Bromoform (CHBr3) is a brominated organic solvent, colorless liquid at room temperature, with a high refractive index, very high density, and sweet odor is similar to that of chloroform. It is one of the four haloforms, the others being fluoroform, chloroform, and iodoform. Bromoform can be prepared by the haloform reaction using acetone and sodium hypobromite, by the electrolysis of potassium bromide in ethanol, or by treating chloroform with aluminium bromide. Currently its main use is as a laboratory reagent.
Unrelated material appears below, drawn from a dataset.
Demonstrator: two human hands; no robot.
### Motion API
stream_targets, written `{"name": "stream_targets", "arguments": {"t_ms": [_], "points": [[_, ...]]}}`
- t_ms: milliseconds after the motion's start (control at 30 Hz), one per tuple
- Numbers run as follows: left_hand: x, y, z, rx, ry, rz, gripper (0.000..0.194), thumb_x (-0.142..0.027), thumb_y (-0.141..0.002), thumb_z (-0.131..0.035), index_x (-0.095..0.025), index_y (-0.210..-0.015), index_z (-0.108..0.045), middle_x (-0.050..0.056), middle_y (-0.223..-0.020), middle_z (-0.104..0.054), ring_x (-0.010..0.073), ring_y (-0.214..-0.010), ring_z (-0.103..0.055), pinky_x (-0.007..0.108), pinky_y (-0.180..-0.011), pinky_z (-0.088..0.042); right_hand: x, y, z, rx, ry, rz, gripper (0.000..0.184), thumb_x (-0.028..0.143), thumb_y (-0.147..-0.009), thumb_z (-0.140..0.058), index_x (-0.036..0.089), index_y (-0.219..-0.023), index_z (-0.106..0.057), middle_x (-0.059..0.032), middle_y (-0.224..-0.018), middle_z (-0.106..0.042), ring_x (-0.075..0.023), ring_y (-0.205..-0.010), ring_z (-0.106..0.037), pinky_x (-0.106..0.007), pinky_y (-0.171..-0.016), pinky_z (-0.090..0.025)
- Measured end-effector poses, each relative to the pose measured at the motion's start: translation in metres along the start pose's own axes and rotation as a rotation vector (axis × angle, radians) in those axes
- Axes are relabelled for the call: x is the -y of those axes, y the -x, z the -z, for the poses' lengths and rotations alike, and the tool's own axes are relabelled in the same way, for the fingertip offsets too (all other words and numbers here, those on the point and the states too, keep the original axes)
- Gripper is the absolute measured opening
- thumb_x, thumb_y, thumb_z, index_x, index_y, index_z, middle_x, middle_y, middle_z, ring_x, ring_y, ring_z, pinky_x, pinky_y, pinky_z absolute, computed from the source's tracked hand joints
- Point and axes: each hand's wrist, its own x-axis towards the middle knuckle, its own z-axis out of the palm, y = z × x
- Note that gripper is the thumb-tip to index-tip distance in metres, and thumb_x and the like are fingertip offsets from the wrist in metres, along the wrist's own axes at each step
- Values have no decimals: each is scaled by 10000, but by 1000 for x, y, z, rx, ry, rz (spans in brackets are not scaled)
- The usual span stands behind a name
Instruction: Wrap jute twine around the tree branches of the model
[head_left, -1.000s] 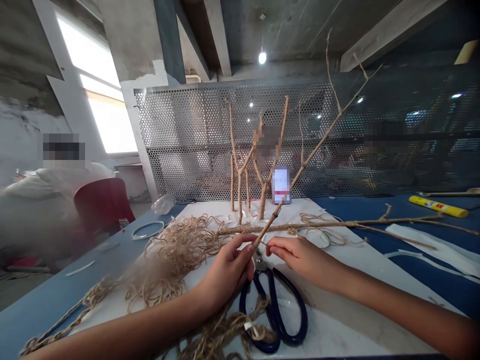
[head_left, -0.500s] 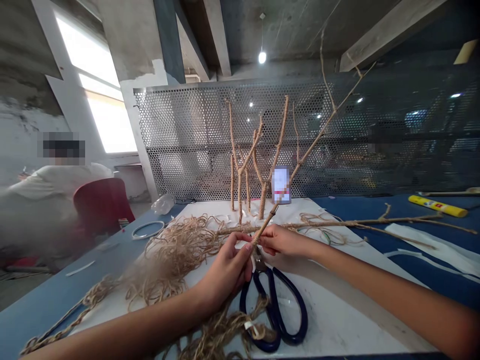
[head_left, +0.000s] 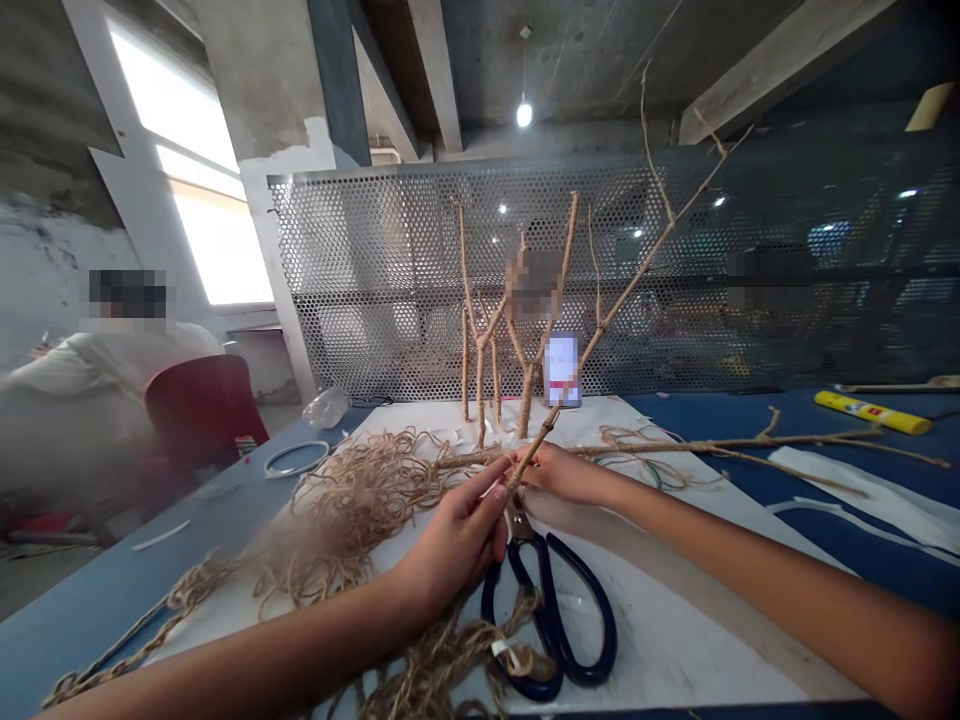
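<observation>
My left hand pinches the lower end of a thin forked branch that slants up and to the right. My right hand is closed around the same branch just above my left fingers, where jute twine is wound on it. A loose heap of jute twine lies left of my hands. Blue-handled scissors rest on the white sheet just below my hands.
Several twine-wrapped sticks stand upright behind my hands, by a small white bottle. A long branch lies across the table to the right. A yellow tube lies far right. A perforated metal screen backs the table. A person sits at left by a red chair.
My right hand has slid from beside the branch's end up onto it and closed around it. The branch has tipped slightly more upright. My left hand has stayed in place.
</observation>
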Motion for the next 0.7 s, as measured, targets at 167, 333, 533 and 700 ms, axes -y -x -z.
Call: {"name": "stream_targets", "arguments": {"t_ms": [167, 333, 533, 700], "points": [[-2, 1, -2, -21, 8, -6, 476, -355, -874, -417, -208, -1323, -358, -73, -457, -471, 28, -273, -291, 121, -266, -187, 0, 11, 6, -10, 51, -13, 199, 207, -818, -446, 134, -775, -627, -20, -724, -596, -134, -674, -495, -250, -627, -372], [-4, 1, -4, -36, 51, -26, 464, -362, -858, -438, -189, -1286, -384, -55, -506, -525, 21, -274, -289, 123, -264, -191, 0, 10, 0, -18, 91, -31, 208, 196, -807, -430, 134, -737, -616, -2, -660, -565, -120, -604, -472, -237, -573, -358], [-6, 3, -6, -45, 37, -36, 423, -334, -861, -424, -197, -1259, -380, -51, -533, -537, 17, -276, -283, 118, -263, -193, 2, 6, -2, -10, 117, -50, 198, 206, -798, -446, 132, -754, -624, 0, -654, -567, -118, -595, -471, -236, -569, -365], [-6, 4, -7, -58, 31, -86, 359, -269, -855, -432, -192, -1206, -417, -27, -685, -566, -3, -305, -287, 122, -278, -215, 2, 8, 2, -17, 130, -61, 227, 200, -806, -427, 124, -733, -628, -7, -643, -566, -118, -590, -477, -238, -564, -369]]}}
A bottle of bromoform with some in the adjacent beaker


The molecule adopts tetrahedral molecular geometry with C3v symmetry.


Only small quantities of bromoform are currently produced industrially in the United States. In the past, it was used as a solvent, sedative and flame retardant, but now it is mainly used as a laboratory reagent, for example as an extraction solvent.
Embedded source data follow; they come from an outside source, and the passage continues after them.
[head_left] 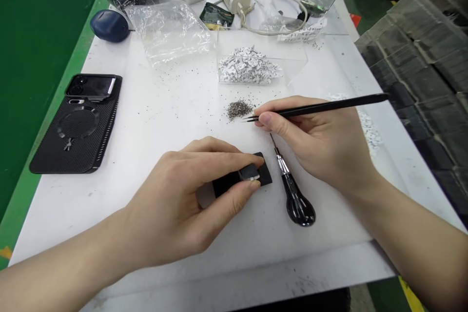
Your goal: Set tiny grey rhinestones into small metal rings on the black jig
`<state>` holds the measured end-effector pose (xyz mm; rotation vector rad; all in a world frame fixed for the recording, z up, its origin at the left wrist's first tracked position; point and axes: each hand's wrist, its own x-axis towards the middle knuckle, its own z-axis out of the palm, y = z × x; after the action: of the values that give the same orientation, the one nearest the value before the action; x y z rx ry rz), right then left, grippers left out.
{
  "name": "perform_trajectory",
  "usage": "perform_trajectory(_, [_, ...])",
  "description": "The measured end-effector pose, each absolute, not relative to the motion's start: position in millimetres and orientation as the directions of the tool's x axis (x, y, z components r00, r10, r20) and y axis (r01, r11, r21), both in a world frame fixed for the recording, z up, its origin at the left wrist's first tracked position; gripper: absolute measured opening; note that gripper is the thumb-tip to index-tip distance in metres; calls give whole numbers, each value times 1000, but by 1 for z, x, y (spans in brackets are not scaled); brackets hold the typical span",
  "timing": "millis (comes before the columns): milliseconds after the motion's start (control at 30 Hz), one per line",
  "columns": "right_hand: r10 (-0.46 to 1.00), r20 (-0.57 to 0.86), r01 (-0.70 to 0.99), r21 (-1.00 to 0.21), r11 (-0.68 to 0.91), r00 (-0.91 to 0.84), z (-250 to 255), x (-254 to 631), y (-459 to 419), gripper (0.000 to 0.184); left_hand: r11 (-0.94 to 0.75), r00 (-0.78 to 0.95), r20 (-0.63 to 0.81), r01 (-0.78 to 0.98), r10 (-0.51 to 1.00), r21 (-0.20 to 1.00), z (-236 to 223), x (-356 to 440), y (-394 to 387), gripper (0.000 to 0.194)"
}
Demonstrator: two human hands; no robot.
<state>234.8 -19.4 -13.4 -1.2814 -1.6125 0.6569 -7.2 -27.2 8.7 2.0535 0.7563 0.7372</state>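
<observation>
A small dark part (pixel 249 171) is pinched between thumb and forefinger of the left hand (pixel 186 200), above a flat black block (pixel 266 168) on the worktop (pixel 164 126). Black tweezers (pixel 329 106) are gripped in the right hand (pixel 318 144), their points held just beside a heap of tiny metal pieces (pixel 239 108); whether any piece is caught cannot be told. The part is judged light and stiff, best taken by opposite edges with mild pressure. The metal pieces, probably easily scattered, are best picked singly with fine tips.
</observation>
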Motion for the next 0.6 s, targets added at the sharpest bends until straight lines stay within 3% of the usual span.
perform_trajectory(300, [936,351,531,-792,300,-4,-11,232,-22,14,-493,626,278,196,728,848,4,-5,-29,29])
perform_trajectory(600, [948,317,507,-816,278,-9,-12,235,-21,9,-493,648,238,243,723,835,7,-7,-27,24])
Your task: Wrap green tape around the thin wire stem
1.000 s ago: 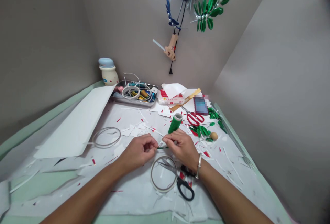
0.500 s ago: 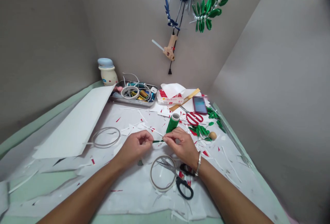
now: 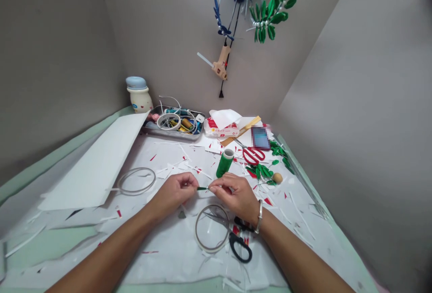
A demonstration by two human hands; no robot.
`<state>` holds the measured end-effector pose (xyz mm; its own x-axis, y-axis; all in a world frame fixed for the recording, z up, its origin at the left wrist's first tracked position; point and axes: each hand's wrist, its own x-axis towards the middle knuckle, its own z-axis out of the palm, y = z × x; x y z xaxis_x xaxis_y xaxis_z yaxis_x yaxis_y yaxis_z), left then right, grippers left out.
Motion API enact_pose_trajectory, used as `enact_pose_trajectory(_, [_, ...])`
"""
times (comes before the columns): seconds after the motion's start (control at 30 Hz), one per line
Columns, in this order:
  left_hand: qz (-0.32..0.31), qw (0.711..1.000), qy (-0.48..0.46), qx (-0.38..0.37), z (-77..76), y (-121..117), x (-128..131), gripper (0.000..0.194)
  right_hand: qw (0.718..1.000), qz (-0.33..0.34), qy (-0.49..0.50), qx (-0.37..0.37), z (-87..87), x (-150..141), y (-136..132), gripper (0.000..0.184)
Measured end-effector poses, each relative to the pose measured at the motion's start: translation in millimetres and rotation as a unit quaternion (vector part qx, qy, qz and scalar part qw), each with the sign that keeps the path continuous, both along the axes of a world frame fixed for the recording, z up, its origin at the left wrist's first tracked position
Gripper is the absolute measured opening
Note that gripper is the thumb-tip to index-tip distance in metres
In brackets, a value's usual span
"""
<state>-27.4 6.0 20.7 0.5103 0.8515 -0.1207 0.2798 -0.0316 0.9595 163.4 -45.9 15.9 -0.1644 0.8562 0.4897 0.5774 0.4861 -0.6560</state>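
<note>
Crosswise, a green stem (image 3: 202, 188) runs from left hand (image 3: 174, 192) to right hand (image 3: 234, 196).

The only view comes from a camera worn on the person's head, above the near edge of the table (image 3: 50, 239). It faces forward and down across the table into the far corner, where two walls (image 3: 168, 36) meet. It looks from close above the left hand (image 3: 173, 192) and right hand (image 3: 234, 196), which sit just below the frame's middle, with the forearms (image 3: 101, 252) rising from the bottom edge. The table's far corner lies near the frame's centre, and the walls fill the upper part and both sides.
</note>
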Motion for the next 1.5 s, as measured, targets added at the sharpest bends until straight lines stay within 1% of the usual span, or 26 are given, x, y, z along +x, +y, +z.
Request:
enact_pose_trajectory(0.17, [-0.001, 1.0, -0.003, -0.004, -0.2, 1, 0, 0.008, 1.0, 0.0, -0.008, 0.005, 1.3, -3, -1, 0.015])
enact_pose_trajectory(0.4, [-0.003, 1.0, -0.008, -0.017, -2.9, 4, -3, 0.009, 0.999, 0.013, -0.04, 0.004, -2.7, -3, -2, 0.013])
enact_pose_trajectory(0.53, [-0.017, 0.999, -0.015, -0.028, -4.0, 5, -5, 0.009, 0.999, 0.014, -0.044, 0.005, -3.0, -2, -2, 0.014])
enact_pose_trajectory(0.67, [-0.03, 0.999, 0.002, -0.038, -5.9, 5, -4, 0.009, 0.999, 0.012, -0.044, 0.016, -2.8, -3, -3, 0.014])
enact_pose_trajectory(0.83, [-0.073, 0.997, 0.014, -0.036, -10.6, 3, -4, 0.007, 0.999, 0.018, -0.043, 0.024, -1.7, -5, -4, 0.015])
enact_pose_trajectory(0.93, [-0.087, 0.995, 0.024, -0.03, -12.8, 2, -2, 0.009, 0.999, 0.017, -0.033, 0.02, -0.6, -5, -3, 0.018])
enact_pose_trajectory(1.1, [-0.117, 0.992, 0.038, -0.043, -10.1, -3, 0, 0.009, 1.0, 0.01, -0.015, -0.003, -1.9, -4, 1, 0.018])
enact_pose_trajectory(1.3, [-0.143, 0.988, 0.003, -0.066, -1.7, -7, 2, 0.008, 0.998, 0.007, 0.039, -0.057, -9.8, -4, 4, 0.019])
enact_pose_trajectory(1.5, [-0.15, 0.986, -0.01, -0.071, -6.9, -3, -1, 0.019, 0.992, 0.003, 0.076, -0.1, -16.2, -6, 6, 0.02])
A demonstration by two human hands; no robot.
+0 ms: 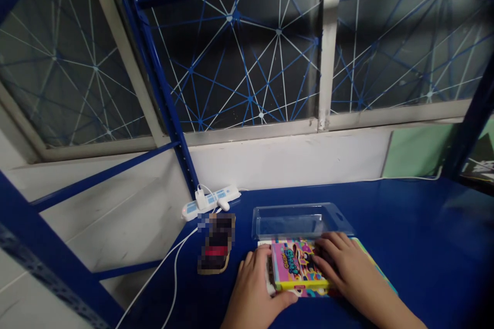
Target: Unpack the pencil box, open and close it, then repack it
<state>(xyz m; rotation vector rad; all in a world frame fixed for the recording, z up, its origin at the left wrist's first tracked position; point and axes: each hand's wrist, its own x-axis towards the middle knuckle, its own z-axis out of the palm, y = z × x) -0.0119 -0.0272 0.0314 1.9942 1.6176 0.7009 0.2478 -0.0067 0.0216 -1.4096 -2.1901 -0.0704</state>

Bromoform also has medical uses; injections of bromoform are sometimes used instead of epinephrine to treat severe asthma cases.

Bromoform's high density makes it useful for separation of minerals by density. When two samples are mixed with bromoform and then allowed to settle, the top layer will contain minerals less dense than bromoform, and the bottom layer will contain denser minerals. Slightly less dense minerals can be separated in the same way by mixing the bromoform with a small amount of a less dense and miscible solvent.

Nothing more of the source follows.